Bad weather was interfering with NASA's attempt to launch a new, experimental rocket for the second day in a row early Wednesday.
An estimated 154 lightning strikes were reported within a five-mile radius of the launch pad overnight. Launch controllers were retesting the Ares I-X rocket systems to make sure nothing was damaged. The extra work delayed Wednesday morning's liftoff. NASA had until noon to get the rocket flying.
Tuesday's launch attempt was thwarted by clouds and wind. More of the same was expected Wednesday.
"Lightning strikes closer than .6 miles of the pad require specific retest and engineers are proceeding through an incremental power-up procedure to make sure no critical systems were affected. So far, no problems have been found in the electrical systems and the components they power," CBS News space consultant Bill Harwood reports.

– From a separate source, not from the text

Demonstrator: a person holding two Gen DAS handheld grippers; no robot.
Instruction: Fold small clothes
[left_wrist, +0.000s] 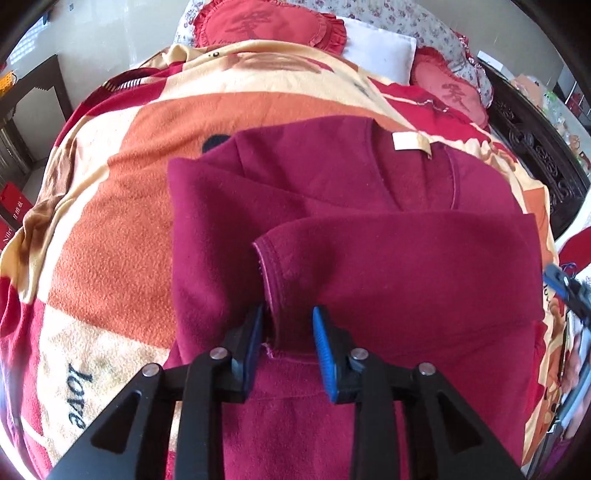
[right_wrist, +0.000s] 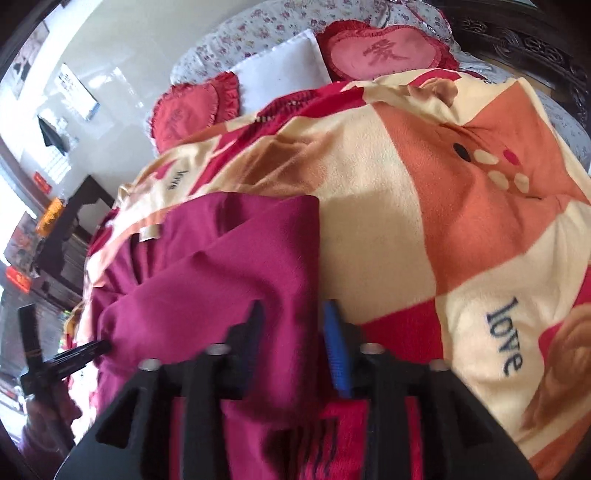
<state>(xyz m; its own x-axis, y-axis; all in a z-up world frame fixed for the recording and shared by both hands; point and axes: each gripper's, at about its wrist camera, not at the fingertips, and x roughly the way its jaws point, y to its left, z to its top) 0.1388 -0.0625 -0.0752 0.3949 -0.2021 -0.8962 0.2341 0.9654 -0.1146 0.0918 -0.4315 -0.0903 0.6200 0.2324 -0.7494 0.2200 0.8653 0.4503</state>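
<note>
Garment: a dark red fleece top (left_wrist: 369, 229) lies on the blanket (left_wrist: 110, 221) of the bed, partly folded, its neck label (left_wrist: 408, 142) toward the pillows.
Sleeve: the sleeve is folded over the body of the top; its hem runs down to the left gripper.
Left gripper (left_wrist: 288, 343): the jaws stand apart. The sleeve cuff is between them, beside the left pad; the right pad does not touch it.
Right gripper (right_wrist: 295, 343): the jaws stand a little apart around the side fold of the top. The picture is blurred, so I cannot tell if the pads press the cloth.
Pillows: heart cushions (left_wrist: 266, 22) lie at the head edge of the bed.
</note>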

"The only other issue of any significance is trouble tightening bolts holding a purge port cover in place on the first stage. Engineers are evaluating if the bolts are tight enough for launch as is," Harwood added.
The Ares I-X is a precursor to the rockets NASA hopes to launch with astronauts to the International Space Station and, ultimately, the moon. The White House may scrap it, however, in favor of other rockets and destinations.
NASA has invested $445 million in the test.
The first-stage booster will be recovered from the ocean for analysis.